### TASK INSTRUCTIONS
In the data below, find the line containing "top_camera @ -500", then set down that line and every later line up to and including the line containing "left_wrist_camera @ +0", exactly.

### DATA

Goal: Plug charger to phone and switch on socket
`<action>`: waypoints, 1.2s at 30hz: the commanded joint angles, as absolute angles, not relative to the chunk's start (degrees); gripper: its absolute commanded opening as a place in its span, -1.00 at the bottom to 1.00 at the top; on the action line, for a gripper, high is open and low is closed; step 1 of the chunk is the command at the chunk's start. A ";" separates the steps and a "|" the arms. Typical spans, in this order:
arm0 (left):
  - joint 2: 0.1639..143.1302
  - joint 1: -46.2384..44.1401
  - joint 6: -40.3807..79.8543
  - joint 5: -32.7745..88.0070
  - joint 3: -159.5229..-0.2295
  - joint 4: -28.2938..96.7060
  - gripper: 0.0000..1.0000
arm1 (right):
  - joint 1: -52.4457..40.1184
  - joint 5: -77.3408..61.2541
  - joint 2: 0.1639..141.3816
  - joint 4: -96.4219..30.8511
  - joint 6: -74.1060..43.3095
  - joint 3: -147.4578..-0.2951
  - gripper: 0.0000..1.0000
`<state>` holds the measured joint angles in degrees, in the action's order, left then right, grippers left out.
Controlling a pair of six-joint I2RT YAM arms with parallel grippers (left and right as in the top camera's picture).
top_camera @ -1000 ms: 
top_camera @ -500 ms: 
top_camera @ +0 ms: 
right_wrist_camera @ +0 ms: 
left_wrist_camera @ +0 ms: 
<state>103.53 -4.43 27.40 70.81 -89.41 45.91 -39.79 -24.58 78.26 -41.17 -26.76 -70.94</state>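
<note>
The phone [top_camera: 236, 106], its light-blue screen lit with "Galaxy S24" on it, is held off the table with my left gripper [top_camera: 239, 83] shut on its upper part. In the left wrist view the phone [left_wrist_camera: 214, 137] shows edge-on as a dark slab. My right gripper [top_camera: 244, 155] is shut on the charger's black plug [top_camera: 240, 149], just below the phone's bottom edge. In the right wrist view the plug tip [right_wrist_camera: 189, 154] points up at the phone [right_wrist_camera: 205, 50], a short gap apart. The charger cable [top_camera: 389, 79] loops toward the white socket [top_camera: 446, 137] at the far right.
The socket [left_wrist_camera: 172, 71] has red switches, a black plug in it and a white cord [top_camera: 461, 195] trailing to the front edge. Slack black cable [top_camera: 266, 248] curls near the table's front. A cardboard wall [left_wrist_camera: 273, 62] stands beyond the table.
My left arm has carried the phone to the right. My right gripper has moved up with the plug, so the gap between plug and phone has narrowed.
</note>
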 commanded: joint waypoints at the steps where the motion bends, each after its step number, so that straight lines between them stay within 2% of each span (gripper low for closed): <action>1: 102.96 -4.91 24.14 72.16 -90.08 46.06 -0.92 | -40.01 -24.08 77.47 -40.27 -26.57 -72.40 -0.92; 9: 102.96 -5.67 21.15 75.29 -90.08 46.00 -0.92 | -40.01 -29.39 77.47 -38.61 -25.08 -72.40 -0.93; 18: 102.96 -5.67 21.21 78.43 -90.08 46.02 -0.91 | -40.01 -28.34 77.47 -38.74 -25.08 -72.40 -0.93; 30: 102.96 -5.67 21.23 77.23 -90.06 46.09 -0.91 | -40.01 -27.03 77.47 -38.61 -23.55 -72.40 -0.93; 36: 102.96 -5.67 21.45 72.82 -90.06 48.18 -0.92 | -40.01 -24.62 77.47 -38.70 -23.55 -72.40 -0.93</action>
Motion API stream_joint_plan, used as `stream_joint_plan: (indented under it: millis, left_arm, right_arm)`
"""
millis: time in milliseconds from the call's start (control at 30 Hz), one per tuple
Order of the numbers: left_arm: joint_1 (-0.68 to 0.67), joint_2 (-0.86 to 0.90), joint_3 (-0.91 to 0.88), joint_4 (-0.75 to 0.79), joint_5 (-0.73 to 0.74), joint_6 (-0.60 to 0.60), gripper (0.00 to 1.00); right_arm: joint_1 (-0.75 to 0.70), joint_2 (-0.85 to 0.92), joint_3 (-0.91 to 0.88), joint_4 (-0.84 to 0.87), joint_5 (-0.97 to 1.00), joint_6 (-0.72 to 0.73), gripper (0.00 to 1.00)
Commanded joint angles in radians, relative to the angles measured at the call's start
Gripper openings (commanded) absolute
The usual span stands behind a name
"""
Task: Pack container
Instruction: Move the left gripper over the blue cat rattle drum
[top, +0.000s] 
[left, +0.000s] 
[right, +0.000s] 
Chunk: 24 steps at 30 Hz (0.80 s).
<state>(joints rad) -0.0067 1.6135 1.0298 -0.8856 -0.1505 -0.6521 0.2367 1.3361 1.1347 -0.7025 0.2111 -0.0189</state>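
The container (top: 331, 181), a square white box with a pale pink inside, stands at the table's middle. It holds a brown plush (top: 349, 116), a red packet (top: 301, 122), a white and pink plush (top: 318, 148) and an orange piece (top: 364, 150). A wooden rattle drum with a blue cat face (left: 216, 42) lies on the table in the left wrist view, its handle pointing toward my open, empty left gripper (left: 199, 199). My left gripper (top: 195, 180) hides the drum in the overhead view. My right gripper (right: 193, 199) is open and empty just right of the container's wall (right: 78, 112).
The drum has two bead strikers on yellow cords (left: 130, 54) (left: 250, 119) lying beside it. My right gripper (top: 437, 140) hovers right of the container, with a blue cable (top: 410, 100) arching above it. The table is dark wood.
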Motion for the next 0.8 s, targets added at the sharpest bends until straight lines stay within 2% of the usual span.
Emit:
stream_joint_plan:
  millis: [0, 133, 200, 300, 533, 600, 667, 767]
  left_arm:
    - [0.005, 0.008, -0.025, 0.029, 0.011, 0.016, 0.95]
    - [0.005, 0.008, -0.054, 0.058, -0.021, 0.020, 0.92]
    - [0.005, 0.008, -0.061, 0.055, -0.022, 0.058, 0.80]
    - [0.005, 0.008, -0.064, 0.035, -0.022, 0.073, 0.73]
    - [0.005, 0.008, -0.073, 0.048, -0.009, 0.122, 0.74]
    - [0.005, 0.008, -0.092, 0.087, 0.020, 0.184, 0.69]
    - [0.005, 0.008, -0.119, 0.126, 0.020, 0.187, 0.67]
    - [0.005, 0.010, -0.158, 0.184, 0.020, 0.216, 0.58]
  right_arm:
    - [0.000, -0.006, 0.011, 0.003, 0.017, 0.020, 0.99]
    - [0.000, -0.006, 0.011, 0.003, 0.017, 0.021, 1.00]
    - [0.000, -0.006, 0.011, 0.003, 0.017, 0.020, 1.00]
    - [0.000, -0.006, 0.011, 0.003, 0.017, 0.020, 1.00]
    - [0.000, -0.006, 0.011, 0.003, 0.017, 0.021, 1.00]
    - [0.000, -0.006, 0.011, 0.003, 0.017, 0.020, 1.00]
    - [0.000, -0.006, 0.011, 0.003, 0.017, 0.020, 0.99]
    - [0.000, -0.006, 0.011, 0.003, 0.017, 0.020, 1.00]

### RESPONSE TO THE EXERCISE
top_camera @ -500 ms: 
top_camera @ +0 ms: 
right_wrist_camera @ +0 ms: 
left_wrist_camera @ +0 ms: 

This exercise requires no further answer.